- **EXERCISE GOAL**
Give again, word for word, every line in the entries below from the line with "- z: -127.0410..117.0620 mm" up to and including the line with "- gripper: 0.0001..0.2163", and no other line.

Content starts

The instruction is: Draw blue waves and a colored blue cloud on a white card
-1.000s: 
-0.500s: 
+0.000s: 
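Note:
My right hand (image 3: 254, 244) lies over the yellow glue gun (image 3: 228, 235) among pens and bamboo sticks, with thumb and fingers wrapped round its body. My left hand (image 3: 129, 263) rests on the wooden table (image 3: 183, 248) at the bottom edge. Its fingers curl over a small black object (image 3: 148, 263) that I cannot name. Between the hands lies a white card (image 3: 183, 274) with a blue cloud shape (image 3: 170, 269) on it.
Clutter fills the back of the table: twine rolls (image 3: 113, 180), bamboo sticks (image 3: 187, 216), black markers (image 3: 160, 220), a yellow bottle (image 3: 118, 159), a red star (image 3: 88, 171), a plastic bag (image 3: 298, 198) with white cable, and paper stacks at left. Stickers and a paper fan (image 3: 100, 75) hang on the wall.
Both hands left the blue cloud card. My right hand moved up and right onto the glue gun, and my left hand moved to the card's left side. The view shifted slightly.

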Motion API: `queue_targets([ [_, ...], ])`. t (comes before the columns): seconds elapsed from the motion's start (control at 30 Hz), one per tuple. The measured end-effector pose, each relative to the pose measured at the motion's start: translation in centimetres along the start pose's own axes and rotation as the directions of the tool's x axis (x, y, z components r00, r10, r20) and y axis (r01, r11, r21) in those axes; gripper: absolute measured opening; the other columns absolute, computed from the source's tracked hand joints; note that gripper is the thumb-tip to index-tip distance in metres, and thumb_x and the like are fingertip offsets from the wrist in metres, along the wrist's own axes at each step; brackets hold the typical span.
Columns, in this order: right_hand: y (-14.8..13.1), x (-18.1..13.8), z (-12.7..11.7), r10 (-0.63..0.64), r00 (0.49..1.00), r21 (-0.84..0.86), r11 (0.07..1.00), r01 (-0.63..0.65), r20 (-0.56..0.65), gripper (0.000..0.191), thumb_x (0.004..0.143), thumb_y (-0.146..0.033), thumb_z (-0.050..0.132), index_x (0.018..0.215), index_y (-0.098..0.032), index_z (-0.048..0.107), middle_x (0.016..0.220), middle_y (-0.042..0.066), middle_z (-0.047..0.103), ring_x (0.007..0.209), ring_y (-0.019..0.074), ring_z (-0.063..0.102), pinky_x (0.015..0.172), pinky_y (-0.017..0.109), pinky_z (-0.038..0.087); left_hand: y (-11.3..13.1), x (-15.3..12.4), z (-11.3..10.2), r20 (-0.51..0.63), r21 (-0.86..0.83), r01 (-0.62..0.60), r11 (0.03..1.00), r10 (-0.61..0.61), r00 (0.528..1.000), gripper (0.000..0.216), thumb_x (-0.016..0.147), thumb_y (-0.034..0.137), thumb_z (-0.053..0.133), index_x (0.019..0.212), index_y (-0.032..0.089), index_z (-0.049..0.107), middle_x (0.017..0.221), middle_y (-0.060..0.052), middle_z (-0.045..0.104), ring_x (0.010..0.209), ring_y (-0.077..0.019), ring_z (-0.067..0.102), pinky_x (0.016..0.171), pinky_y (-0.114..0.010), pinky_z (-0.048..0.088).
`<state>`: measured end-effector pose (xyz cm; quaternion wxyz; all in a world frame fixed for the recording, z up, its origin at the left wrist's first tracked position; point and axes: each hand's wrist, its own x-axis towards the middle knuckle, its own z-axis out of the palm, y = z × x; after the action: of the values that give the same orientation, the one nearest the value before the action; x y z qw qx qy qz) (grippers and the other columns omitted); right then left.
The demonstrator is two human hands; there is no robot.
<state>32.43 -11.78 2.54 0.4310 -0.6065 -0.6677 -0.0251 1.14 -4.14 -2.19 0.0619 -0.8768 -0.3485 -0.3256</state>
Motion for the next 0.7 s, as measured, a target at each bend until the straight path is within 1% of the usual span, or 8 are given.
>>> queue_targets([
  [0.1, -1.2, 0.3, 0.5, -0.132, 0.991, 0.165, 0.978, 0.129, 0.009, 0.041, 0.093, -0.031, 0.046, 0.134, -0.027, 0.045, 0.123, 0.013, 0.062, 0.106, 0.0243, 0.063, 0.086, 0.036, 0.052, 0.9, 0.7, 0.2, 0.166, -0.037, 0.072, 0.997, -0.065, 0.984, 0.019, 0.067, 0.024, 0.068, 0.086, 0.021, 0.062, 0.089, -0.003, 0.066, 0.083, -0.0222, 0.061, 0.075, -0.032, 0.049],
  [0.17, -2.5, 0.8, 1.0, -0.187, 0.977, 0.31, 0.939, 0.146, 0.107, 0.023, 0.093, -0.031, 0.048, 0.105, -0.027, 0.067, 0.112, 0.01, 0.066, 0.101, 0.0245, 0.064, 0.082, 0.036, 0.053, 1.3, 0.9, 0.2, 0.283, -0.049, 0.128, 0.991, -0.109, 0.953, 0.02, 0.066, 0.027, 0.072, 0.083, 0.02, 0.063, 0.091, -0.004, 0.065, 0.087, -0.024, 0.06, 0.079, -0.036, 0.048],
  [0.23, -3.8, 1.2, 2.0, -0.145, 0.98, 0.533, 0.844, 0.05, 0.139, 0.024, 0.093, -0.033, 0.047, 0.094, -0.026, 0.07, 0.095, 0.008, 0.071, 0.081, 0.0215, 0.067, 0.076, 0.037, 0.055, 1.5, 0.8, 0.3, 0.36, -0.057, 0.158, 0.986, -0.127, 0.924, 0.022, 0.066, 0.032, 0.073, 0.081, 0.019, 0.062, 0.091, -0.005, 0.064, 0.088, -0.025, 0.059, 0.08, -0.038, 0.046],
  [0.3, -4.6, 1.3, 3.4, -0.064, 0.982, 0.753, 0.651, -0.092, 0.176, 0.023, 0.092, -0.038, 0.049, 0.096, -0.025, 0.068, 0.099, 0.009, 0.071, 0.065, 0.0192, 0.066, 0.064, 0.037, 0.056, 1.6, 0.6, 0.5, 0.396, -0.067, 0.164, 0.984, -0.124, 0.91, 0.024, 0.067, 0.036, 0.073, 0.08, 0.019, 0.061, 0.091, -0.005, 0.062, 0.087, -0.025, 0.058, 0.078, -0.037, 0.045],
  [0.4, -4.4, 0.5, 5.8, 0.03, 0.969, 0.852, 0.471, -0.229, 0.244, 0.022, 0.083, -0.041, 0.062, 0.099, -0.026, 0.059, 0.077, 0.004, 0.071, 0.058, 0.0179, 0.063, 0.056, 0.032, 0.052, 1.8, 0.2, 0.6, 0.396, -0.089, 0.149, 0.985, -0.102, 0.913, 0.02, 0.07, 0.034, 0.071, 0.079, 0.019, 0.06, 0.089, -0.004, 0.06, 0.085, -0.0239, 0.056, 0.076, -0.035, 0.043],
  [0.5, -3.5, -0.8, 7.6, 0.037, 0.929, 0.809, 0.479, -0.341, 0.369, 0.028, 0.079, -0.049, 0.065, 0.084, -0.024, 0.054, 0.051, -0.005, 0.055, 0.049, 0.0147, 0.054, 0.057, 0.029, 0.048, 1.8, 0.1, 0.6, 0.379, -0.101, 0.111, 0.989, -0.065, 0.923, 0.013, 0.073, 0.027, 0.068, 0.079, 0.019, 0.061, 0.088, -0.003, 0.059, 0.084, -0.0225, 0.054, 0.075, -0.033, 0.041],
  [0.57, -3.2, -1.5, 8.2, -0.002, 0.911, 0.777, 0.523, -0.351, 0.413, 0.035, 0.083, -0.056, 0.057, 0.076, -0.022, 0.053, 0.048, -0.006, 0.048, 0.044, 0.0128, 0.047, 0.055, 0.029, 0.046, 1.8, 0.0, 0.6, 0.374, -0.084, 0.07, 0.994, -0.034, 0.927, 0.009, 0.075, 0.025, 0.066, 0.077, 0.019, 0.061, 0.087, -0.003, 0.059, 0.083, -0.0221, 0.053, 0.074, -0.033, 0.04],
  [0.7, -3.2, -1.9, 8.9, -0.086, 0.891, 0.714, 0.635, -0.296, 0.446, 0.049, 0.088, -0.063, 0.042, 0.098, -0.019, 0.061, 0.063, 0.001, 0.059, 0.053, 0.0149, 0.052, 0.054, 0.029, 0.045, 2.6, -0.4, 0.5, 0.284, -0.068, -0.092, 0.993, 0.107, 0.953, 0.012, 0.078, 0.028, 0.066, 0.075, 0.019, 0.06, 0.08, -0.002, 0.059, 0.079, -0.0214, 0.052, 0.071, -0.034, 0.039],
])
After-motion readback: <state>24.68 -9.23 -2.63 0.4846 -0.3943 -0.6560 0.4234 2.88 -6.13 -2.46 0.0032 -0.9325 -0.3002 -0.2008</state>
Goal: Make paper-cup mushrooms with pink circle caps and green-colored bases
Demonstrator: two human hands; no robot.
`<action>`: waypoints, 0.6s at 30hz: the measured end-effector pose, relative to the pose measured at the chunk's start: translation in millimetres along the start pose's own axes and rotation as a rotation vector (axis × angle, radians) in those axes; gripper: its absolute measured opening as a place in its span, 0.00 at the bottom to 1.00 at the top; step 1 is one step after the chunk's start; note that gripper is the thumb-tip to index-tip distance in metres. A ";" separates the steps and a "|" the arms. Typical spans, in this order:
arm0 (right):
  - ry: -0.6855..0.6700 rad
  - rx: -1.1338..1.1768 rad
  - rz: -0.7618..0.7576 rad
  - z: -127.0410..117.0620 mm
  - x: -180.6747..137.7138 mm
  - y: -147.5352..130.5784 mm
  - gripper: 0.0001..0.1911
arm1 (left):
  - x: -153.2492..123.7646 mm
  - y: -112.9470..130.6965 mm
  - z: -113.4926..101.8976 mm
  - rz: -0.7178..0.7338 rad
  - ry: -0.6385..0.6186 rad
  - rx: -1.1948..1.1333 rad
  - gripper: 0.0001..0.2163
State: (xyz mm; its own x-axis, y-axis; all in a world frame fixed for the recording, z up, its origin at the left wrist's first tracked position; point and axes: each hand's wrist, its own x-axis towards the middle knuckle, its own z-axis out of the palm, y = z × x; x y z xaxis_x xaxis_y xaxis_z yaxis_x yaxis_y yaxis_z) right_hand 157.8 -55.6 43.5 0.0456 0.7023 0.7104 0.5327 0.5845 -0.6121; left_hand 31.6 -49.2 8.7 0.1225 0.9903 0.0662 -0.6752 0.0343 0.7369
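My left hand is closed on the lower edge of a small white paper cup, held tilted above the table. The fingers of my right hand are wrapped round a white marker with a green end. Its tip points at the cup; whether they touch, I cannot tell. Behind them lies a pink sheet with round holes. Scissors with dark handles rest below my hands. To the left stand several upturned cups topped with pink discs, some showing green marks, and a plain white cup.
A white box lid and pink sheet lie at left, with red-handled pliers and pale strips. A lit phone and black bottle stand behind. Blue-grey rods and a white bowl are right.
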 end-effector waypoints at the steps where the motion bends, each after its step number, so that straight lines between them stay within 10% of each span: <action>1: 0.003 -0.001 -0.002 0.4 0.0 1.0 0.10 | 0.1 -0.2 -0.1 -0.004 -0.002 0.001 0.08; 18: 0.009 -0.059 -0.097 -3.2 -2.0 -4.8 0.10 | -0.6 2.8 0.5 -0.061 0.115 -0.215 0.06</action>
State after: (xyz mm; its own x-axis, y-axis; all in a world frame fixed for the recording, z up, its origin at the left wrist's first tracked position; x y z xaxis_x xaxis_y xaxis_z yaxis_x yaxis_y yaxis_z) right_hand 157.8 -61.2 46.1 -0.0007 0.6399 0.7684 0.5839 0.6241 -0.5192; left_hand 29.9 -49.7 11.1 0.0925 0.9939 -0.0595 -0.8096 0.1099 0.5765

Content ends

- **EXERCISE SOLUTION**
  - z: -127.0410..117.0620 mm
  - x: -180.6747..137.7138 mm
  - y: -147.5352..130.5784 mm
  - gripper: 0.0001..0.1911
arm1 (left):
  - x: -153.2492..123.7646 mm
  - y: -112.9470..130.6965 mm
  - z: -113.4926..101.8976 mm
  - rz: -0.7178..0.7338 rad
  - ry: -0.6385..0.6186 rad
  - rx: -1.1948..1.1333 rad
  - gripper: 0.0001..0.2163

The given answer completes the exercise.